● Task instructions:
Reproduce exactly the lines of the material beneath, from the line that contains "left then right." to the line that contains "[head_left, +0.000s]", both included, and no other lines.

Top of Source data

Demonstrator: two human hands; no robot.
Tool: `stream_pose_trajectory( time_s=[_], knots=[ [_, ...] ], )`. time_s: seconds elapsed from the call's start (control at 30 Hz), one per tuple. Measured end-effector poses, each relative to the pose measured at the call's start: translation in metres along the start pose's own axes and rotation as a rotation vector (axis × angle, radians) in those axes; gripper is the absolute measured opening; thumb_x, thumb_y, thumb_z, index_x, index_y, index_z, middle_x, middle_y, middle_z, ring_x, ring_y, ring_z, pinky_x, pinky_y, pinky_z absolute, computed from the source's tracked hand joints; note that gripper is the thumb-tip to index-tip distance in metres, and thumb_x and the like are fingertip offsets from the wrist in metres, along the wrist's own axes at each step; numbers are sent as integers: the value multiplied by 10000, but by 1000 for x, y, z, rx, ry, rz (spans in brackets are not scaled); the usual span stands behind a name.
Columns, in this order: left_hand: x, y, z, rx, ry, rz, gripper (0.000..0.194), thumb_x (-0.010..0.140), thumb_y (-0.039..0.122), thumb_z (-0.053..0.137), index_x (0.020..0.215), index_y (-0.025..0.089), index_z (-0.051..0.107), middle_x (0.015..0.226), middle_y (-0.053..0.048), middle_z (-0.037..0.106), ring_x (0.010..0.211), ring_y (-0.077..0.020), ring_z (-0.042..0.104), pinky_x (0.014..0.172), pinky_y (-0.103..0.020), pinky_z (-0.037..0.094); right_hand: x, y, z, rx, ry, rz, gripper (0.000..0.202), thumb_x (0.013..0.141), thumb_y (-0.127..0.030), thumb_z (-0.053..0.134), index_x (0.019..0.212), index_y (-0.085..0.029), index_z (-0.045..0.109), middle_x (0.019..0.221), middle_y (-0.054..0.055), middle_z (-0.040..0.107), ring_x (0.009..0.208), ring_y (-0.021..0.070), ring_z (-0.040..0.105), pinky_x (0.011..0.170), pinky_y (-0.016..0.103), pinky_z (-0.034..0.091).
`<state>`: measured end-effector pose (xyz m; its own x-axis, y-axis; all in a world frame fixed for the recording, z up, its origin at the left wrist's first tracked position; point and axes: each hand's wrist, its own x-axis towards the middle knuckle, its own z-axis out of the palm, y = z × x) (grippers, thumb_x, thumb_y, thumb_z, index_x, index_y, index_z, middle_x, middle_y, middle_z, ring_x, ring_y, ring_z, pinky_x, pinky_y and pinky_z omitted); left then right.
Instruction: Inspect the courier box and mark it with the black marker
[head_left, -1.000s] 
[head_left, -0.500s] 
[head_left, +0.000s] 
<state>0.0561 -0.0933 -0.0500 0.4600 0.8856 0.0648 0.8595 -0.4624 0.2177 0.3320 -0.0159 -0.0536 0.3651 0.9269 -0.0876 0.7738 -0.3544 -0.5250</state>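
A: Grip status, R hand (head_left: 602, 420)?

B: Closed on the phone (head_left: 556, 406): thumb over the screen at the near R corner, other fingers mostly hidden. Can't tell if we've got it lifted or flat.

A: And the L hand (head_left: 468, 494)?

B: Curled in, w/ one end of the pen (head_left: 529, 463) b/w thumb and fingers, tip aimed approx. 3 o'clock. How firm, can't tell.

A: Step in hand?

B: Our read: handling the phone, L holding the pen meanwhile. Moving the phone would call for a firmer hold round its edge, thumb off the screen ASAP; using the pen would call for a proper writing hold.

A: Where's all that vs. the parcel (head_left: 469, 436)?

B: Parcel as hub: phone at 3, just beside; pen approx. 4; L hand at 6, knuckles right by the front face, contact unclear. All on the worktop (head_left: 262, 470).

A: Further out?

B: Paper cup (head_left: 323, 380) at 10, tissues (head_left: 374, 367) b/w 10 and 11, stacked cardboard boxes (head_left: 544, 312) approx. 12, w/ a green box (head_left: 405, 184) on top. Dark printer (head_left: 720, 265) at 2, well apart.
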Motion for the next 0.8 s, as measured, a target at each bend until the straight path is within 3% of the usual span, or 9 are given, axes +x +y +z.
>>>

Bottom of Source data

● Answer to this exercise:
`<state>`: measured end-effector pose (xyz m; its own x-axis, y-axis; all in a world frame fixed for the recording, z up, its origin at the left wrist's first tracked position; point and axes: each hand's wrist, its own x-axis towards the middle knuckle, its own z-axis out of the palm, y = z × x) (grippers, thumb_x, thumb_y, thumb_z, index_x, index_y, index_z, middle_x, middle_y, middle_z, ring_x, ring_y, ring_z, pinky_x, pinky_y and pinky_z omitted); left then right.
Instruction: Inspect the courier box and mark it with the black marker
[head_left, -1.000s] 
[head_left, -0.500s] 
[head_left, +0.000s] 

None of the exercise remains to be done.